**Exercise brief**. I would like every record below transcribed exactly as it is.

**Provided material**.
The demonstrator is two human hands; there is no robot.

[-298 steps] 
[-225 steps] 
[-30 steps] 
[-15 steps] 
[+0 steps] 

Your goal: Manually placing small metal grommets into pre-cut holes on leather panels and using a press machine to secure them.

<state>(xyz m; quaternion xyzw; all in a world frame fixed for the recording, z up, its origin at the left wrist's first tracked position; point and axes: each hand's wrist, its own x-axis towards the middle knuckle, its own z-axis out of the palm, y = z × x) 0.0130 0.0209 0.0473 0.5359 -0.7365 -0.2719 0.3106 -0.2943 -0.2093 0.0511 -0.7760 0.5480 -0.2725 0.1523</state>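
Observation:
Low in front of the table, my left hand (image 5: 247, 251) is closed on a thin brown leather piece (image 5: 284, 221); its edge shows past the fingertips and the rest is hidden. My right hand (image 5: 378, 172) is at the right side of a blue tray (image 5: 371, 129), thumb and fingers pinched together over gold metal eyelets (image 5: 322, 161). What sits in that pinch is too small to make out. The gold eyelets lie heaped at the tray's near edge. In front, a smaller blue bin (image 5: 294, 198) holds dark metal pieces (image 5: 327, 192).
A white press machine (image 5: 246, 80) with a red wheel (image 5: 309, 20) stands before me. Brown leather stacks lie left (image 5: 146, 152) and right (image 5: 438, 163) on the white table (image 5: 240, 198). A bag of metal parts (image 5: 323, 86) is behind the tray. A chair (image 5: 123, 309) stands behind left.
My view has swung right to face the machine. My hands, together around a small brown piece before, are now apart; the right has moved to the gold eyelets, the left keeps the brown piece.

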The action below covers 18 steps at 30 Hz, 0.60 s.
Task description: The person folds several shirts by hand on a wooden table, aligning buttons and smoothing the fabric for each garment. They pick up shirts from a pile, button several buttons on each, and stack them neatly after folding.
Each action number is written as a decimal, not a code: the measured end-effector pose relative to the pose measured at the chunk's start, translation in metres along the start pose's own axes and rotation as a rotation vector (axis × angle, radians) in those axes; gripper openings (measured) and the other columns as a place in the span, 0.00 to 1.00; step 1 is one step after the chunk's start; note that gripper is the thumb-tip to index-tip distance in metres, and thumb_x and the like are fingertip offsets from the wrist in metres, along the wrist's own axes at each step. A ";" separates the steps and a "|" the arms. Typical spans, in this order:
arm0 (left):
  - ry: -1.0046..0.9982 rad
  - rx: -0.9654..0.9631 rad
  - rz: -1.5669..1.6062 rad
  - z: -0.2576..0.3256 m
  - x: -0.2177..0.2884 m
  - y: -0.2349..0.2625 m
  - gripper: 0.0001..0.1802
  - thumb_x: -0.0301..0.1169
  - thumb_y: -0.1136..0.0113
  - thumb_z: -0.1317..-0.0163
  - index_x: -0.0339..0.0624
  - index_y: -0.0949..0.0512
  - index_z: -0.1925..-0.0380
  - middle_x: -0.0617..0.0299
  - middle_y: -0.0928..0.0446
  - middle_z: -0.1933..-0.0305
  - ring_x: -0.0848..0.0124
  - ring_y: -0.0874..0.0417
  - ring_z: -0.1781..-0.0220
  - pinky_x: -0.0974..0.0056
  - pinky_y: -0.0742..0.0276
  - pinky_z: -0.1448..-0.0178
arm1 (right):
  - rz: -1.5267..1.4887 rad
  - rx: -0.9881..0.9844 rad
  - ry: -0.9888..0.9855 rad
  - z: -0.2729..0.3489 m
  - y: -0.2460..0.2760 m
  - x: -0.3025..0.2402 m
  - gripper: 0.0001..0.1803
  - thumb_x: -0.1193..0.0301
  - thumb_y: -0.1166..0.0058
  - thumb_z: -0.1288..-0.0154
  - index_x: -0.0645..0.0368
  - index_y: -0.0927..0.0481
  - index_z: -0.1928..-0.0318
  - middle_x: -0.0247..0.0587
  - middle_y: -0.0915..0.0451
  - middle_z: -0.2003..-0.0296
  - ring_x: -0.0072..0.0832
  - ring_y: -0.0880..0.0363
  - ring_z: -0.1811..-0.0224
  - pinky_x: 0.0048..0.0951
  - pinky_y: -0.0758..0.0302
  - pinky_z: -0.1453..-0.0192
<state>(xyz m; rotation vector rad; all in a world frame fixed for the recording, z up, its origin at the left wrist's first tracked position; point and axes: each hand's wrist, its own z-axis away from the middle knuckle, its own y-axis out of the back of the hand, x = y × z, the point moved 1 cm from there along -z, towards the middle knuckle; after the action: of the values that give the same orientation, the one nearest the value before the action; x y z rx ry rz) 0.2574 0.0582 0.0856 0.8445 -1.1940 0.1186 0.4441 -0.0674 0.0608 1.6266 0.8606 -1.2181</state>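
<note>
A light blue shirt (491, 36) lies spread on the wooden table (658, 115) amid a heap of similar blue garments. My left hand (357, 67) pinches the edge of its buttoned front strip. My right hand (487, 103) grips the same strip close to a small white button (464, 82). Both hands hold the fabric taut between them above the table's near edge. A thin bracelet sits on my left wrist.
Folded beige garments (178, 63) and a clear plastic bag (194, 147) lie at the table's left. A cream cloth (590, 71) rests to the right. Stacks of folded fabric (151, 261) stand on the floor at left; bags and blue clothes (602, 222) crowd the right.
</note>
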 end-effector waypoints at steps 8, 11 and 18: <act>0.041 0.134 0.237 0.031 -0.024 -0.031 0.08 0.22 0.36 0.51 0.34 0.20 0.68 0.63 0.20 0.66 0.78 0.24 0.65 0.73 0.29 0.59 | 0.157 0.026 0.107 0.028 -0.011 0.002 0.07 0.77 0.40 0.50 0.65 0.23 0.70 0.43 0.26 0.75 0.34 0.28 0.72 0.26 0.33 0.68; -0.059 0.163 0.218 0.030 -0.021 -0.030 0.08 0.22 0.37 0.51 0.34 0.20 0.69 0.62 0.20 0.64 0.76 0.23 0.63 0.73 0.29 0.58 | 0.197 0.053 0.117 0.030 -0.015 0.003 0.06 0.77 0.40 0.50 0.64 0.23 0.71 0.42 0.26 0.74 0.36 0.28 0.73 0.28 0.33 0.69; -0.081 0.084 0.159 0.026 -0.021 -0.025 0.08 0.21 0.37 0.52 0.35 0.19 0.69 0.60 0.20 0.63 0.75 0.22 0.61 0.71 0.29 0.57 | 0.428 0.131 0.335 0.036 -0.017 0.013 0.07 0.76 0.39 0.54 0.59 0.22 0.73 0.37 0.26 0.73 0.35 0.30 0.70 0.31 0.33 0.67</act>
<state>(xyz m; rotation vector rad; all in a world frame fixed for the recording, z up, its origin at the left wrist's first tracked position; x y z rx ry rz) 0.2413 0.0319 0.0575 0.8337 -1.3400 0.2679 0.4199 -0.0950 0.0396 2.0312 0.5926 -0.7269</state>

**Response to the task**.
The demonstrator is two human hands; there is no robot.

[-298 steps] 
[-225 steps] 
[-30 steps] 
[-15 steps] 
[+0 steps] 

Your goal: Manually placing small metal grommets into pre-cut holes on leather panels and using a press machine to secure them.

<state>(xyz m; quaternion xyzw; all in a world frame fixed for the recording, z up, its origin at the left wrist's first tracked position; point and axes: each hand's wrist, its own x-axis towards the middle knuckle, its own z-axis out of the palm, y = z × x) 0.0130 0.0209 0.0473 0.5359 -0.7365 -0.2719 0.3106 -0.2943 -0.2093 0.0511 -0.7760 0.5480 -0.2725 0.1523</state>
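Observation:
Low in front of the table, my left hand (image 5: 247, 251) is closed on a thin brown leather piece (image 5: 284, 221); its edge shows past the fingertips and the rest is hidden. My right hand (image 5: 378, 172) is at the right side of a blue tray (image 5: 371, 129), thumb and fingers pinched together over gold metal eyelets (image 5: 322, 161). What sits in that pinch is too small to make out. The gold eyelets lie heaped at the tray's near edge. In front, a smaller blue bin (image 5: 294, 198) holds dark metal pieces (image 5: 327, 192).
A white press machine (image 5: 246, 80) with a red wheel (image 5: 309, 20) stands before me. Brown leather stacks lie left (image 5: 146, 152) and right (image 5: 438, 163) on the white table (image 5: 240, 198). A bag of metal parts (image 5: 323, 86) is behind the tray. A chair (image 5: 123, 309) stands behind left.
My view has swung right to face the machine. My hands, together around a small brown piece before, are now apart; the right has moved to the gold eyelets, the left keeps the brown piece.
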
The action below covers 18 steps at 30 Hz, 0.60 s.
Task description: The person folds several shirts by hand on a wooden table, aligning buttons and smoothing the fabric for each garment. They pick up shirts from a pile, button several buttons on each, and stack them neatly after folding.
Each action number is written as a decimal, not a code: the measured end-effector pose relative to the pose measured at the chunk's start, translation in metres along the start pose's own axes and rotation as a rotation vector (axis × angle, radians) in those axes; gripper openings (measured) and the other columns as a place in the span, 0.00 to 1.00; step 1 is one step after the chunk's start; note that gripper is the thumb-tip to index-tip distance in metres, and thumb_x and the like are fingertip offsets from the wrist in metres, along the wrist's own axes at each step. A ";" separates the steps and a "|" the arms. Typical spans, in this order:
arm0 (left):
  - ry: -1.0046..0.9982 rad
  - rx: -0.9654..0.9631 rad
  - rz: -1.5669..1.6062 rad
  - z: -0.2576..0.3256 m
  - x: -0.2177..0.2884 m
  - y: -0.2349..0.2625 m
  - gripper: 0.0001..0.1802
  - thumb_x: -0.0301..0.1169
  - thumb_y: -0.1136..0.0113
  - thumb_z: -0.1317..-0.0163
  - index_x: -0.0339..0.0624
  - index_y: -0.0949..0.0512
  - index_z: -0.1925..-0.0380
  - middle_x: -0.0617..0.0299
  - middle_y: -0.0928..0.0446
  - middle_z: -0.1933..-0.0305
  - ring_x: -0.0848..0.0124
  - ring_y: -0.0874..0.0417
  - ring_z: -0.1781..-0.0220
  - pinky_x: -0.0974..0.0056
  - pinky_y: -0.0742..0.0276
  - pinky_z: -0.1448..-0.0178
arm1 (right):
  - rz: -1.5267..1.4887 rad
  - rx: -0.9881..0.9844 rad
  - ry: -0.9888..0.9855 rad
  - z: -0.2729..0.3489 m
  - y: -0.2460..0.2760 m
  - x: -0.3025..0.2402 m
  - gripper: 0.0001..0.1803
  - thumb_x: -0.1193..0.0301
  - thumb_y: -0.1166..0.0058
  - thumb_z: -0.1288..-0.0154
  - index_x: -0.0645..0.0368
  - index_y: -0.0927..0.0481
  - index_z: -0.1928..-0.0318
  - middle_x: -0.0247..0.0587
  - middle_y: -0.0915..0.0451
  - middle_z: -0.2003..-0.0296
  - ring_x: -0.0072..0.0832
  - ring_y: -0.0880..0.0363
  - ring_z: -0.1811..-0.0224
  - pinky_x: 0.0048..0.0951
  - pinky_y: -0.0758..0.0302
  - pinky_z: -0.1453..-0.0192
<state>(xyz m; rotation vector rad; all in a world frame fixed for the recording, z up, its origin at the left wrist's first tracked position; point and axes: each hand's wrist, its own z-axis away from the middle knuckle, its own y-axis out of the back of the hand, x = y × z, the point moved 1 cm from there along -z, towards the middle knuckle; after the action: of the values that give the same orientation, the one nearest the value before the action; x y z rx ry rz) 0.2574 0.0582 0.0856 0.8445 -1.1940 0.1186 0.4441 -0.0674 0.0608 1.6266 0.8606 -1.2181</state>
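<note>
A light blue shirt (491, 36) lies spread on the wooden table (658, 115) amid a heap of similar blue garments. My left hand (357, 67) pinches the edge of its buttoned front strip. My right hand (487, 103) grips the same strip close to a small white button (464, 82). Both hands hold the fabric taut between them above the table's near edge. A thin bracelet sits on my left wrist.
Folded beige garments (178, 63) and a clear plastic bag (194, 147) lie at the table's left. A cream cloth (590, 71) rests to the right. Stacks of folded fabric (151, 261) stand on the floor at left; bags and blue clothes (602, 222) crowd the right.
</note>
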 end-effector waypoints at steps 8, 11 and 18: <act>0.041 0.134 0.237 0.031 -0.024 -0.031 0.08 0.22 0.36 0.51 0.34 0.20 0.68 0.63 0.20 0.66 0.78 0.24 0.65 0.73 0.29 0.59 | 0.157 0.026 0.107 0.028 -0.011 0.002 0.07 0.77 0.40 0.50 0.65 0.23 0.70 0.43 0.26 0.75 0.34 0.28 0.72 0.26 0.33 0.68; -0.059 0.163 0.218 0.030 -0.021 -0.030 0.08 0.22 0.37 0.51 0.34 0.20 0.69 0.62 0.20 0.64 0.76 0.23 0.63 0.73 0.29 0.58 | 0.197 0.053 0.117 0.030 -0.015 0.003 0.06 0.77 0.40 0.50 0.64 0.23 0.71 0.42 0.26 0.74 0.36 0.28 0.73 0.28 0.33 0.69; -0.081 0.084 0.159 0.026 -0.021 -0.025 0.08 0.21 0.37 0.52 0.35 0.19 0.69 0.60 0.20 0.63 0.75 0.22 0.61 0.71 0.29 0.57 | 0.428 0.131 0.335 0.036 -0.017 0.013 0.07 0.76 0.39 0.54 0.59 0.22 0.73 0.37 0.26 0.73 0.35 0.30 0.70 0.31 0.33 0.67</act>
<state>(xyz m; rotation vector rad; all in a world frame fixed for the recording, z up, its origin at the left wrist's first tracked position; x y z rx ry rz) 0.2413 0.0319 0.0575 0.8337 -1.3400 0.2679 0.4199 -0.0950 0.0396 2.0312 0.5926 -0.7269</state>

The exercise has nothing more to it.